__Problem statement__
Could you transcribe all of the data word for word?

=======

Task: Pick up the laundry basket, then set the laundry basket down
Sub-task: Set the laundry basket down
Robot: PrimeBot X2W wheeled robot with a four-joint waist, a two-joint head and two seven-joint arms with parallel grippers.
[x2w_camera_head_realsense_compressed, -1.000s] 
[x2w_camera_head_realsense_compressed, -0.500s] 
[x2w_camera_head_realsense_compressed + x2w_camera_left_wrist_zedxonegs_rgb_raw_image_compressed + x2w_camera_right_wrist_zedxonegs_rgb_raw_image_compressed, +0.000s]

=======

__Written reply__
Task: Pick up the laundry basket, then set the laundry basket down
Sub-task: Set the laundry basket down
Robot: PrimeBot X2W wheeled robot with a four-joint waist, a two-joint head and two seven-joint arms with parallel grippers.
[x2w_camera_head_realsense_compressed, -1.000s] 
[x2w_camera_head_realsense_compressed, -0.500s] 
[x2w_camera_head_realsense_compressed + x2w_camera_left_wrist_zedxonegs_rgb_raw_image_compressed + x2w_camera_right_wrist_zedxonegs_rgb_raw_image_compressed, +0.000s]

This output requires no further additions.